*Spectator, 101.
After Mr. Spectator, the chief member of the Club was Sir Roger de Coverley. "His great-grandfather was inventor of that famous country dance which is called after him. All who know that shire (in which he lives), are very well acquainted with the parts and merits of Sir Roger. He is a gentleman that is very singular in his behaviour, but his singularities proceed from his good sense, and are contradictions to the manners of the world, only as he thinks the world is in the wrong." He was careless of fashion in dress, and wore a coat and doublet which, he used laughingly to say, had been in and out twelve times since he first wore it. "He is now in his fifty-sixth year, cheerful, gay, and hearty; keeps a good house both in town and country; a great lover of mankind; but there is such a mirthful cast in his behaviour, that he is rather beloved than esteemed. His tenants grow rich, his servants look satisfied. All the young women profess love to him and the young men are glad of his company. When he comes into a house he calls the servants by their names, and talks all the way upstairs to a visit."
Next came a lawyer of the Inner Temple, who had become a lawyer not because he wanted to be one, but because he wanted to please his old father. He had been sent to London to study the laws of the land, but he liked much better to study those of the stage. "He is an excellent critic, and the time of the play is his hour of business. Exactly at five he passes through New Inn, crosses through Russel Court, and takes a turn at Wills' till the play begins. He has his shoes rubbed and his periwig powdered at the barber's as you go into the Rose."
Next comes Sir Andrew Freeport, "a merchant of great eminence in the City of London." "He abounds in several frugal maxims, amongst which the greatest favorite is, 'A penny saved is a penny got.'"
"Next to Sir Andrew in the Club room sits Captain Sentry, a gentleman of great courage, good understanding, but invincible modesty. He was some years a captain, and behaved himself with great gallantry in several engagements and at several sieges. But having a small estate of his own, and being next heir to Sir Roger, he has quitted a way of life in which no man can rise suitably to his merit, who is not something of a courtier as well as a soldier. The military part of his life has furnished him with many adventures, in the relation of which he is very agreeable to the company, for he is never overbearing, though accustomed to command men in the utmost degree below him, nor ever too obsequious, from an habit of obeying men highly above him.
"But that our society may not appear a set of humorists, unacquainted with the gallantries and pleasures of the age, we have among us the gallant Will Honeycomb, a gentleman who, according to his years, should be in the decline of his life.
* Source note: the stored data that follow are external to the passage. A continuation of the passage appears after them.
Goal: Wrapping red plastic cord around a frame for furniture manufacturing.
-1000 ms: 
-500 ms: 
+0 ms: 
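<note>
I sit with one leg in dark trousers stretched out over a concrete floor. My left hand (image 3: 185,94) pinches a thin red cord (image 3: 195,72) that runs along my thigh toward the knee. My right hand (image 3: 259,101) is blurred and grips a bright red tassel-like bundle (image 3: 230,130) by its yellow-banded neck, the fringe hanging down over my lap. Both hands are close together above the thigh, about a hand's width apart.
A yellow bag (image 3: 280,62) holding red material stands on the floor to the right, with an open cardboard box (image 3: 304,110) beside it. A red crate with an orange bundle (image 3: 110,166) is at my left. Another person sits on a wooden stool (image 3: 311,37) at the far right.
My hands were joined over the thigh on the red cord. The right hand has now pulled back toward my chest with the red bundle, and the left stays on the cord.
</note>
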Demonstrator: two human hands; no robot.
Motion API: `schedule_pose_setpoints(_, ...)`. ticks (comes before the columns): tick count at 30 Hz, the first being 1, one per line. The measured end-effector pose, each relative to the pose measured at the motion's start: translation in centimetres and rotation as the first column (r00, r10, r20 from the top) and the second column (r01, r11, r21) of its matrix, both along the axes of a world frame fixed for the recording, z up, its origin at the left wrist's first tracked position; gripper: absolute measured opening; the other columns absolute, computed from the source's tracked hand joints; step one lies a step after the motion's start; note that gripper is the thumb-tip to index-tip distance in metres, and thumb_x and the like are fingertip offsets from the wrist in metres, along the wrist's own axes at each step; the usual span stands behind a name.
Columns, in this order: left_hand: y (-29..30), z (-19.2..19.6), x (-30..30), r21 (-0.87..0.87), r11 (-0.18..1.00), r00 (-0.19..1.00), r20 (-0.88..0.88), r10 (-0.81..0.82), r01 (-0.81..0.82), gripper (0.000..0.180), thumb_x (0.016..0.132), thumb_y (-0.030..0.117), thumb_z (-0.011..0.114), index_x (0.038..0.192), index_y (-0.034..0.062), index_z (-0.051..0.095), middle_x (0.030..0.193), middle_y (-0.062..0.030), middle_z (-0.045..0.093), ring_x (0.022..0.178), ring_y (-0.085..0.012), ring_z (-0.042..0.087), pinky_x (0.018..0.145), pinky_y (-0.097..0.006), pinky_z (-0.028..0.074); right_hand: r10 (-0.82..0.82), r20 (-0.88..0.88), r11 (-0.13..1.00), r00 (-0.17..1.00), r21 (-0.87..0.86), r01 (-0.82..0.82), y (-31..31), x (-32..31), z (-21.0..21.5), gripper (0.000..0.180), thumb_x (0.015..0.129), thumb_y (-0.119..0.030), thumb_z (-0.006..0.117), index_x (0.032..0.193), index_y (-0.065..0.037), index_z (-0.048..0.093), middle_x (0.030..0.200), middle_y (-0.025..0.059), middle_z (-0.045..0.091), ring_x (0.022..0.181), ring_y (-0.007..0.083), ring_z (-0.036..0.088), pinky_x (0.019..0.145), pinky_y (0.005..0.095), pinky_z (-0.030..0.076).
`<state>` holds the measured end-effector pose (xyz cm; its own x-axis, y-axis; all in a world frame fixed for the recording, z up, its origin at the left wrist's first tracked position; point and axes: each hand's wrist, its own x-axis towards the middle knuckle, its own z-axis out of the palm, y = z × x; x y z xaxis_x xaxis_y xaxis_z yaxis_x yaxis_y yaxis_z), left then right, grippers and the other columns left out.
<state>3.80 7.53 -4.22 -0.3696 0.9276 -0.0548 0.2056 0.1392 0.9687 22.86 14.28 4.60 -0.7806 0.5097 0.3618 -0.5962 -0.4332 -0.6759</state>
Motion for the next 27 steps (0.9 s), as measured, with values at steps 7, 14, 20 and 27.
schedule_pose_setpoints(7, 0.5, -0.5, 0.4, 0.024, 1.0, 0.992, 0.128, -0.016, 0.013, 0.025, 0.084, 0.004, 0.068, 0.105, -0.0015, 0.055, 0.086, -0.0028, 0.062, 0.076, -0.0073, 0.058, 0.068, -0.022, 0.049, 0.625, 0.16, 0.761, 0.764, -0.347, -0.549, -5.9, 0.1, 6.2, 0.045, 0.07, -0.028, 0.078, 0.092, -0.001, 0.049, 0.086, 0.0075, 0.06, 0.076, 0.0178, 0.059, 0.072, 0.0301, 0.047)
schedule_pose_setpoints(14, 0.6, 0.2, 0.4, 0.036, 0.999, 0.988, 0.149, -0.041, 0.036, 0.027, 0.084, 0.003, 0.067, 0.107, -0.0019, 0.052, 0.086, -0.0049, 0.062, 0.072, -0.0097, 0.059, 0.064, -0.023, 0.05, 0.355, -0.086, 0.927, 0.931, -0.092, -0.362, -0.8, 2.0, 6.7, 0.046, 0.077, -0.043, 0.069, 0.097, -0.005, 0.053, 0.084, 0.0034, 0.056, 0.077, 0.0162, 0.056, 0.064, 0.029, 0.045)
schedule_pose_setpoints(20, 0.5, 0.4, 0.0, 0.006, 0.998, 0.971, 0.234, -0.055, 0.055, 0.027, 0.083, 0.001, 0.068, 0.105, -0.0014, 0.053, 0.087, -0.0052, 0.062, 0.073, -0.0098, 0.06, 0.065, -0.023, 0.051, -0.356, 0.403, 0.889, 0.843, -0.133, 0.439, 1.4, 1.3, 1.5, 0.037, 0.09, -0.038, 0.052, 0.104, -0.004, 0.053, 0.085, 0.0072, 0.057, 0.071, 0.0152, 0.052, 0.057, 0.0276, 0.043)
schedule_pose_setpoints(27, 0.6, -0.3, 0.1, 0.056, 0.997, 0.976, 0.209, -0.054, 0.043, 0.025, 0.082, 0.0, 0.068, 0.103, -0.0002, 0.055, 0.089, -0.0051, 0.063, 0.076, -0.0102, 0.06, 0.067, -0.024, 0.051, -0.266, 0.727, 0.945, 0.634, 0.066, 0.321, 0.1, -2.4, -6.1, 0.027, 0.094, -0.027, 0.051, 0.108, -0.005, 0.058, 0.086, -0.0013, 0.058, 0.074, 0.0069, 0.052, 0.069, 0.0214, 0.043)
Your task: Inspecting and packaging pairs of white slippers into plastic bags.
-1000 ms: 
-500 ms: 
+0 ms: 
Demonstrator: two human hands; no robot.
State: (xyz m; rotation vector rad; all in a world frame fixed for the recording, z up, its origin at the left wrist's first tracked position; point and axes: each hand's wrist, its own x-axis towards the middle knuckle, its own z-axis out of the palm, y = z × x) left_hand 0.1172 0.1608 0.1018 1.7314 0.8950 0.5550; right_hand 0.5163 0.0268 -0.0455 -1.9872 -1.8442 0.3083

But having ever been very careful of his person, and always had a very easy fortune, time has made but very little impression, either by wrinkles on his forehead, or traces in his brain. His person is well turned, of a good height. He is very ready at that sort of discourse with which men usually entertain women. He has all his life dressed very well, and remembers habits as other do men. He can smile when one speaks to him, and laugh easily." He is in fact an old beau, a regular man about town, "a well-bred, fine gentleman," yet no great scholar, "he spelt like a gentleman and not like a scholar,"* he says.
*Spectator, 105.
Last of all there is a clergyman, a man of "general learning, great sanctity of life, and the most exact breeding." He seldom comes to the Club, "but when he does it adds to every man else a new enjoyment of himself."
This setting forth of the characters in the story will remind you a little perhaps of Chaucer in his Prologue to the Canterbury Tales. As he there gives us a clear picture of England in the time of Edward III, so Addison gives us a clear picture of England in the time of Anne. And although the essays are in the main unconnected, the slight story of these characters runs through them, weaving them into a whole. You may pick up a volume of the Spectator and read an essay here or there at will with enjoyment, or you may read the whole six hundred one after the other and find in them a slight but interesting story.
You know that the books many of your grown-up friends read most are called novels. But in the days when Joseph Addison and Richard Steele wrote the Spectator, there were no novels. Even Defoe's stories had not yet appeared, and it was therefore a new delight for our forefathers to have the adventures of the Spectator Club each day with their morning cup of tea or chocolate. "Mr. Spectator," writes one lady, "your paper is part of my tea equipage, and my servant knows my humour so well, that calling for my breakfast this morning (it being past my usual hour) she answered, the Spectator was not yet come in, but that the tea-kettle boiled, and she expected it every moment."